In tanks molded of synthetic resin, the fittings, such as outlet fittings, may either be coupled to an integrally molded outlet pipe or tubulation such as is shown in U.S. Pat. No. 6,079,580 or may be inserted into an opening in the sidewall of the tank as is shown in U.S. Pat. Nos. 6,474,496 and 6,484,899. To these fittings, further pipes, valves, hoses or other devices are often attached, as is shown for example in U.S. Pat. No. 7,195,284, the entire disclosure of which is incorporated herein by reference. These attachments to the fitting can become especially heavy, especially when filled with liquid. This in turn imparts a significant torque arm onto the sidewall of the tank. One partial answer to dealing with this stress is to provide additional support exteriorly of the tank for the extended pipe, as is shown in U.S. Pat. No. 7,195,284. However, such measures are often overlooked or removed, resulting in a cantilever support from the outlet fitting. Moreover, even when such support is provided, the length of a pipe and its fluid contents in a long length of pipe may still impart a significant stress on the portion of the tank adjacent the outlet. This stress can cause deformation, such as warping of the tank wall which results in leaks, or even worse, stress fractures which can destroy the usefulness of the tank.

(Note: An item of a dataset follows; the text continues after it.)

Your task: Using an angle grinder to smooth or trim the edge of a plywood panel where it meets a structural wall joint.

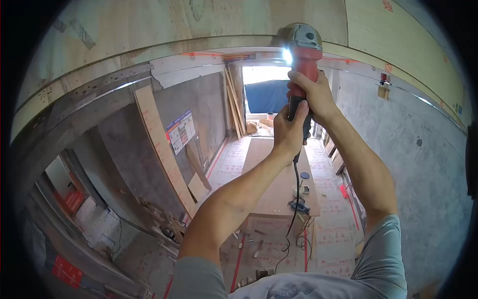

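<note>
Both my hands hold a red corded angle grinder (303, 52) raised up to the wooden ceiling board (209, 20). My right hand (311, 94) wraps the red body just below the grey head. My left hand (289, 132) grips the dark rear end of the handle, lower down. The grinder's grey head (298, 35) touches or nearly touches the ceiling edge. Its black cord (295, 199) hangs down from the handle toward the floor.
A long workbench (279, 174) with small tools on it stands below in the room's middle. Wooden planks (162, 144) lean on the grey left wall. A bright doorway with a blue sheet (266, 94) lies ahead. Scraps and more tools litter the floor (249, 249).
</note>
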### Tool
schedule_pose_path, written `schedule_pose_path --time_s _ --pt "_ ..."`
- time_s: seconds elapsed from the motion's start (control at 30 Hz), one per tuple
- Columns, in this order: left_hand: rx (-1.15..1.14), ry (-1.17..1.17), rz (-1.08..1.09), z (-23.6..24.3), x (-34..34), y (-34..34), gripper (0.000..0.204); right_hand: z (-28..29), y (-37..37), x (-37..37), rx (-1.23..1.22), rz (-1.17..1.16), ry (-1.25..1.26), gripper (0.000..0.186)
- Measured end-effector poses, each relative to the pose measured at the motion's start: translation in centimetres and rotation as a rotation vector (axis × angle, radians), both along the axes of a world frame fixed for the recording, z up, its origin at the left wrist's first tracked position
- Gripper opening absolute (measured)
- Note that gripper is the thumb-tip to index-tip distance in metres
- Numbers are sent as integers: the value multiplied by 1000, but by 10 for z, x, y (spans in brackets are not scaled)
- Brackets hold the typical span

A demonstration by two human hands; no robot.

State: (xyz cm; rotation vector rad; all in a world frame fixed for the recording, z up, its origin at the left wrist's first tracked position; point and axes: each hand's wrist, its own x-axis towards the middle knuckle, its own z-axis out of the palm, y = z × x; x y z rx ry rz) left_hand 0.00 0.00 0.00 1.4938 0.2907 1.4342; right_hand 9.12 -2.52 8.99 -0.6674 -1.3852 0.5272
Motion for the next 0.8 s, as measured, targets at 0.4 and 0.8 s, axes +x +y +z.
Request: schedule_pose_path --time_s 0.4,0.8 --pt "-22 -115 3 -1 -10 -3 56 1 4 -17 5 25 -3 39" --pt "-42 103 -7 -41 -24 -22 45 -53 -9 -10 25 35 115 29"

Thus, there has developed a need for some device which can easily and economically counteract the torque which is applied to various types of fittings used on tanks and other vessels, and in particular outlet fittings.

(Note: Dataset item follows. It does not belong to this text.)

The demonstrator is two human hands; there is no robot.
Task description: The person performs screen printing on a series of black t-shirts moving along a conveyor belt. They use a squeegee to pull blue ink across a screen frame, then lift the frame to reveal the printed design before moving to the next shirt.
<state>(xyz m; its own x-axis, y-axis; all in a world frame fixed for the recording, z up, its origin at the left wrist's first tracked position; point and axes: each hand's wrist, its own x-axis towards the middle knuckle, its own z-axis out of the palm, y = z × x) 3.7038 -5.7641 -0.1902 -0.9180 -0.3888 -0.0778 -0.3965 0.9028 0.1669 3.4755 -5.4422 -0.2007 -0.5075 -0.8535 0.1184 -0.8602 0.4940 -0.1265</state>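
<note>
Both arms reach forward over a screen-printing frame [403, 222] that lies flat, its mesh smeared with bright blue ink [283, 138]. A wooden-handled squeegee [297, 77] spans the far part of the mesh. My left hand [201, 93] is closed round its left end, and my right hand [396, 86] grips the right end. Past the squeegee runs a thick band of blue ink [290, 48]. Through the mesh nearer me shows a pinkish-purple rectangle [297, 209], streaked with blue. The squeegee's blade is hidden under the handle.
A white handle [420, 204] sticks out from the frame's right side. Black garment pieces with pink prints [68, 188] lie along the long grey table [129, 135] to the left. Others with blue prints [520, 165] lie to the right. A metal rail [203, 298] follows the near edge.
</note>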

This objective has largely been met by the fitting torque arm restraint of the present invention. That is to say, the present invention provides an economical solution to the problem of stress concentrations in the vicinity of fittings of various types, including fluid outlets, by providing a device which is incorporated into a fitting or can be mounted to an existing fitting of a tank to counteract the torque placed on the fitting and adjacent areas of the tank wall.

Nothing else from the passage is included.